Le référentiel relatif aux traitements de données à caractère personnel donne le « La » pour la gestion du personnel

Contexte

Même si la publication est un peu … tardive : 15 avril 2020 pour un texte adopté le 21 novembre 2019, la délibération n° 2019-160 portant adoption d’un référentiel relatif aux traitements de données à caractère personnel mis en œuvre aux fins de gestion du personnel est fondamentale pour les entreprises et donne le « la » pour la plupart des DRH.

Comme il est indiqué dès le préambule, le référentiel s’applique aux «  personnes employées », « personnels » « effectifs », « moyens humains » ou « ressources humaines » qui sont considérés comme synonymes et désignent l’ensemble des collaborateurs permanents ou temporaires de l’employeur, quels que soient leurs statuts, leur type ou durée de contrat, leur niveau de rémunération. Sont notamment couverts par le référentiel les salariés, les agents de la fonction publique, les stagiaires, les vacataires, etc., faisant partie des effectifs de l’organisme employeur.

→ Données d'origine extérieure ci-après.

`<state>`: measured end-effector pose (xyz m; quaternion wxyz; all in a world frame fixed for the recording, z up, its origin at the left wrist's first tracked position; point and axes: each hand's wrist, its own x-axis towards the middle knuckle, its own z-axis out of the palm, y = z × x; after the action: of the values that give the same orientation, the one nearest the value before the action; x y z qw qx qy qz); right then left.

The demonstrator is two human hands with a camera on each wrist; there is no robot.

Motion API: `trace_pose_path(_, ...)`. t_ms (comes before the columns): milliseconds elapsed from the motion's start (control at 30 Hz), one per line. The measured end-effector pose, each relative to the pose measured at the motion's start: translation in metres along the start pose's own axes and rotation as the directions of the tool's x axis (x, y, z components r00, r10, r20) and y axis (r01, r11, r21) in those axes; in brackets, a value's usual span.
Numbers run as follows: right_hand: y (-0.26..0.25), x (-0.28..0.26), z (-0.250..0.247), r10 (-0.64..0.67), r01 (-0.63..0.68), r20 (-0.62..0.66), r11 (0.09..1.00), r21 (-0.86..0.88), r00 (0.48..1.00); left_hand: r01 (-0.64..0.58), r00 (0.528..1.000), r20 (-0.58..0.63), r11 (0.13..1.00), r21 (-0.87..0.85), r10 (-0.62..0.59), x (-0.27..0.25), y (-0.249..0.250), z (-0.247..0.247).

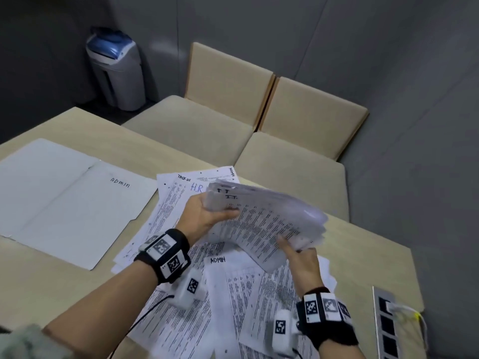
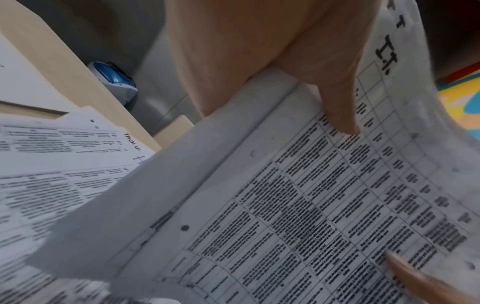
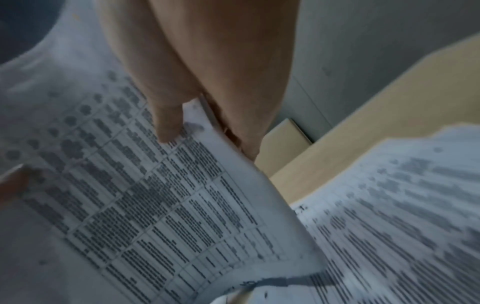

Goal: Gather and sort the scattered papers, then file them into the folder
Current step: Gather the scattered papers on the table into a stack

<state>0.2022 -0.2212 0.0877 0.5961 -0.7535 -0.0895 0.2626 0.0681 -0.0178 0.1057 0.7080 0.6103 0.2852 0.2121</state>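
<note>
Both hands hold a stack of printed sheets marked "I.T." up above the table. My left hand grips its near left corner, thumb on top. My right hand pinches the stack's near right edge, thumb on the top sheet. Beneath lie several scattered papers, some marked "ADMIN" and "H.R.". An open white folder labelled "ADMIN" lies flat at the left of the table.
The beige table has two beige chairs pushed in at its far side. A grey bin with a blue lid stands on the floor behind. A socket strip with a cable sits at the right edge.
</note>
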Motion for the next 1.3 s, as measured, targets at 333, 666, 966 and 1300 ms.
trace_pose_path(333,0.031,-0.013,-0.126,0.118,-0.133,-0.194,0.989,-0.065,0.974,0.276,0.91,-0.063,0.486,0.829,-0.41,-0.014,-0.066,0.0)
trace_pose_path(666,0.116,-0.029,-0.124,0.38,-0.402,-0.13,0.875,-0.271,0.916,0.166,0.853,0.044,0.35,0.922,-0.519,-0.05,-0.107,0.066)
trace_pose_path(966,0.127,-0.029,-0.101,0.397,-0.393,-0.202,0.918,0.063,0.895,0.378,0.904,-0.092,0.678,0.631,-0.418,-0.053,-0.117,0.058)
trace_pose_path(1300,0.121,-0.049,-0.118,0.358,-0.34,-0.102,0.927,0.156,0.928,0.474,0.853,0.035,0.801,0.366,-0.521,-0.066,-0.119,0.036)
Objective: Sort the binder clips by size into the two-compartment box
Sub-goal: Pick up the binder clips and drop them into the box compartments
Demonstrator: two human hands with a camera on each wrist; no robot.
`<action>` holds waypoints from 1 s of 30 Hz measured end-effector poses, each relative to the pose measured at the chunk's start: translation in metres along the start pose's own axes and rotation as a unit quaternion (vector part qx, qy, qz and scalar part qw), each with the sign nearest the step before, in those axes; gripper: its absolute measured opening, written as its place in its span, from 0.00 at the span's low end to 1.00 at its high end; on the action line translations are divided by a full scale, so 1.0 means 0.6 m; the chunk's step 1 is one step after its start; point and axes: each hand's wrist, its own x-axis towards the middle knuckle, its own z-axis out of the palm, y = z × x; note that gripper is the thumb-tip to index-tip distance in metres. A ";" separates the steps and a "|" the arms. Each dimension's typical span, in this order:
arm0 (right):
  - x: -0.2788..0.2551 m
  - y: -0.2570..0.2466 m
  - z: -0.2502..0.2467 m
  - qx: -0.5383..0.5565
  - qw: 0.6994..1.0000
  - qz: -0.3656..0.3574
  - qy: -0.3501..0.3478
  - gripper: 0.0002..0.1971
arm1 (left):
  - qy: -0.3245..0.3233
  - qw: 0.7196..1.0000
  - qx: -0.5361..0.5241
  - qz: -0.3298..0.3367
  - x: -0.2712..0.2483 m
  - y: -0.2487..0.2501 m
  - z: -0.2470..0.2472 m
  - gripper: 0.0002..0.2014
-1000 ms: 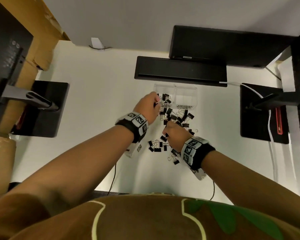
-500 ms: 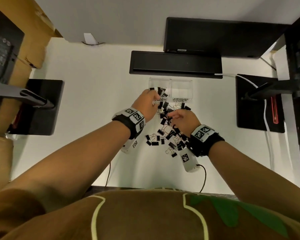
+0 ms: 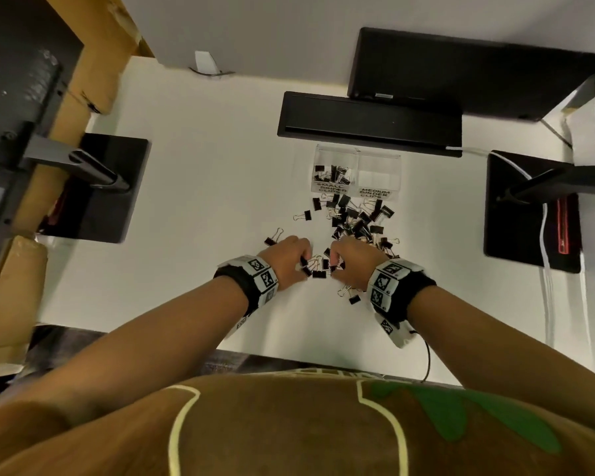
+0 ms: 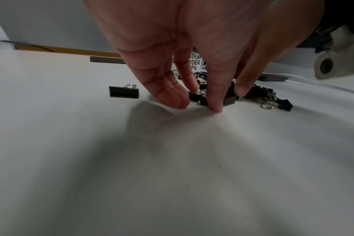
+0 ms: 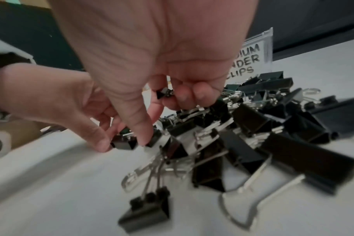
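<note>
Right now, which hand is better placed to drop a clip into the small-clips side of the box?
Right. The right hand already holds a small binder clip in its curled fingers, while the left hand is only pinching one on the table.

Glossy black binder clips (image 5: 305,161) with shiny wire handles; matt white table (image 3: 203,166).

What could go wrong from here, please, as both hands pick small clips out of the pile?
The right hand already holds a small clip while its thumb reaches for another, so one may drop. The clip pile is tangled, so neighbours may lift too. The left hand works close by and could collide.
</note>
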 end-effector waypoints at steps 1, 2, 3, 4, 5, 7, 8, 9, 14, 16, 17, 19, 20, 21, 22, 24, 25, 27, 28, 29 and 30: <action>0.002 0.002 -0.001 0.004 1.000 0.004 0.014 0.07 | 0.014 1.000 -0.007 -0.008 0.001 0.000 -0.001 0.15; 0.004 0.005 -0.003 0.015 0.999 0.009 0.033 0.06 | 0.031 0.999 -0.014 -0.017 0.002 -0.001 -0.002 0.15; 0.006 0.005 -0.007 0.025 0.998 0.015 0.052 0.06 | 0.049 0.998 -0.019 -0.026 0.002 -0.001 -0.005 0.16; 0.007 0.007 -0.011 0.034 0.997 0.024 0.065 0.06 | 0.062 0.997 -0.022 -0.034 0.003 -0.003 -0.007 0.16; 0.006 0.009 -0.014 0.045 0.995 0.032 0.077 0.07 | 0.069 0.997 -0.021 -0.041 0.003 -0.003 -0.011 0.17; 0.004 0.012 -0.017 0.057 0.993 0.038 0.091 0.07 | 0.077 0.996 -0.019 -0.051 0.004 -0.006 -0.016 0.18; 0.003 0.013 -0.016 0.052 0.994 0.032 0.094 0.07 | 0.084 0.995 -0.022 -0.055 0.004 -0.007 -0.017 0.18; 0.002 0.013 -0.014 0.043 0.995 0.024 0.092 0.07 | 0.091 0.994 -0.024 -0.059 0.004 -0.007 -0.019 0.18; 0.008 0.005 0.001 -0.015 0.998 0.013 0.067 0.13 | 0.119 0.991 -0.030 -0.059 0.011 0.001 -0.016 0.17; 0.011 0.003 0.007 -0.039 0.998 0.006 0.057 0.14 | 0.125 0.990 -0.030 -0.063 0.019 0.005 -0.014 0.16; 0.013 0.003 0.010 -0.046 0.997 0.000 0.054 0.14 | 0.123 0.990 -0.029 -0.068 0.023 0.007 -0.013 0.16; 0.015 0.004 0.009 -0.042 0.998 -0.003 0.049 0.13 | 0.118 0.990 -0.027 -0.076 0.030 0.007 -0.011 0.15; 0.016 0.004 0.006 -0.032 0.998 -0.001 0.050 0.12 | 0.117 0.990 -0.025 -0.077 0.033 0.006 -0.010 0.14; 0.016 0.005 0.001 -0.017 0.999 -0.001 0.051 0.11 | 0.118 0.990 -0.020 -0.076 0.035 0.006 -0.010 0.12; 0.016 0.005 -0.004 -0.001 0.999 -0.004 0.051 0.11 | 0.121 0.990 -0.012 -0.073 0.037 0.005 -0.009 0.11; 0.016 0.009 -0.016 0.035 0.998 -0.006 0.054 0.11 | 0.123 0.990 0.005 -0.066 0.037 0.007 -0.008 0.10; 0.017 0.012 -0.023 0.060 0.996 -0.003 0.060 0.11 | 0.124 0.990 0.011 -0.066 0.036 0.008 -0.008 0.10; 0.022 0.016 -0.045 0.100 0.991 0.007 0.088 0.11 | 0.129 0.989 0.014 -0.066 0.034 0.007 -0.007 0.11; 0.027 0.017 -0.061 0.109 0.988 0.015 0.106 0.11 | 0.135 0.989 0.007 -0.064 0.033 0.005 -0.007 0.11; 0.034 0.016 -0.081 0.119 0.985 0.024 0.126 0.11 | 0.140 0.988 -0.005 -0.059 0.031 0.002 -0.008 0.12; 0.042 0.014 -0.102 0.131 0.980 0.032 0.147 0.12 | 0.147 0.988 -0.019 -0.051 0.031 -0.001 -0.008 0.12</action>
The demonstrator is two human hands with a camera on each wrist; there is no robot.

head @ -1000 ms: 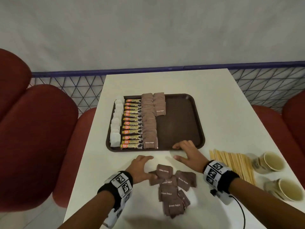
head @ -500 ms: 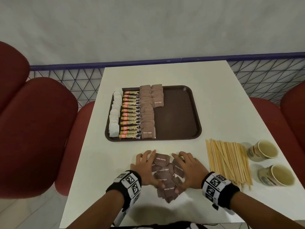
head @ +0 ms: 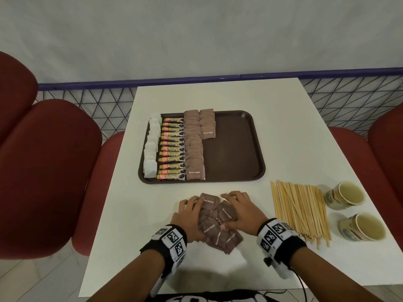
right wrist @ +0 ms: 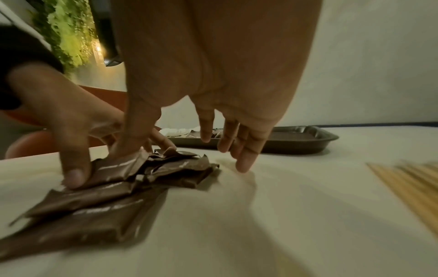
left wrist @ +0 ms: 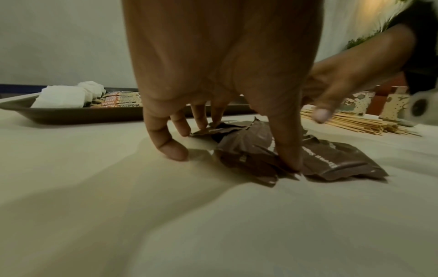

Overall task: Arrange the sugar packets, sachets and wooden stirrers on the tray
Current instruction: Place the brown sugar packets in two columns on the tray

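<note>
Between both hands (head: 218,216), brown sugar packets (head: 216,227)

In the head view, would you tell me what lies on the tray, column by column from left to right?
White sachets → granules sticks → long column of brown sugar packets → short column of brown sugar packets → bare tray floor.

So it's a plain white table (head: 283,118) with a brown tray (head: 235,149) sitting toward the far side. Nearer the front edge there's a messy pile of brown sugar packets (head: 218,223) lying right on the tabletop, a spread of wooden stirrers (head: 298,210) just to the right of it, and two paper cups (head: 353,210) on their sides beside those.
</note>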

Le référentiel évoque le cas des candidats même s’il faudrait sans aucun doute un référentiel spécifique comme en témoigne l’adoption dans de nombreuses entreprises de politiques d’information distinctes « salariés » d’une part et « candidats » d’autre part.

Comme le rappelle la Cnil elle-même, certains traitements sont exclus du champ d’application du référentiel en raison de leurs spécificités et font l’objet d’un encadrement particulier (contrôle d’accès aux locaux de travail à l’aide des dispositifs biométriquesdispositifs d’alertes professionnellesvidéosurveillanced’écoute et enregistrement des conversations téléphoniques, des analyses algorithmiques visant à prédire le comportement ou la productivité des salariés, etc.). Il en va de même pour certains traitements invasifs ou ayant recours à des outils particulièrement innovants.

Ce référentiel rappelle enfin que certains traitements RH nécessitent la mise en œuvre préalable d’analyses d’impact trop souvent ignorées.

Rappelons enfin qu’à l’instar de ce qu’étaient, à la belle époque, les « normes simplifiées » ces éléments ne s’appliquent que pour les SI RH « normaux ». Il serait bon d’ailleurs que les référentiels à la NS 46 disparaissent du site de la Cnil https://www.cnil.fr/fr/declaration/ns-046-gestion-du-personnel

Ce nouveau référentiel doit devenir la bible des DRH en matière de données personnelles car elle servira, à n’en pas douter, de base à la Cnil pour ces futurs contrôles.

Les points « + » du référentiel

Au rang des points positifs, on notera que la Cnil permet aux entreprises et acteurs publics d’affiner leur position en termes de traitement de données RH et apporte des informations très importantes sur :

  • Le type de traitement en matière RH avec une liste précise même si elle semble fondée sur des catégories assez « larges », typologie sur lesquelles la plupart des DPO sont allés dans beaucoup plus de détails ;
  • Le type de données collectées là aussi avec une liste précise et très détaillée ;
  • La durée de conservation, ce qui est sans aucun doute l’un des plus gros problèmes de mise en œuvre des DRH actuellement ;
  • Les destinataires des données sont également identifiés même si nous, pauvres avocats, ne sommes pas mentionnés ce qui aurait permis de lever une question existentielle : sommes-nous ou non les sous-traitants de nos clients (ce qui n’est pas le cas évidemment mais ce point n’est pas toujours partagé par nos propres clients) ;
  • La sécurité. C’est un des points les plus importants de cette recommandation qui propose, à défaut d’imposer, un ensemble de mesures techniques pouvant être mises en œuvre ;
  • Les flux transfrontières, rappelant les cas dans lesquels ils peuvent être mis en œuvre (notamment pour les groupes internationaux).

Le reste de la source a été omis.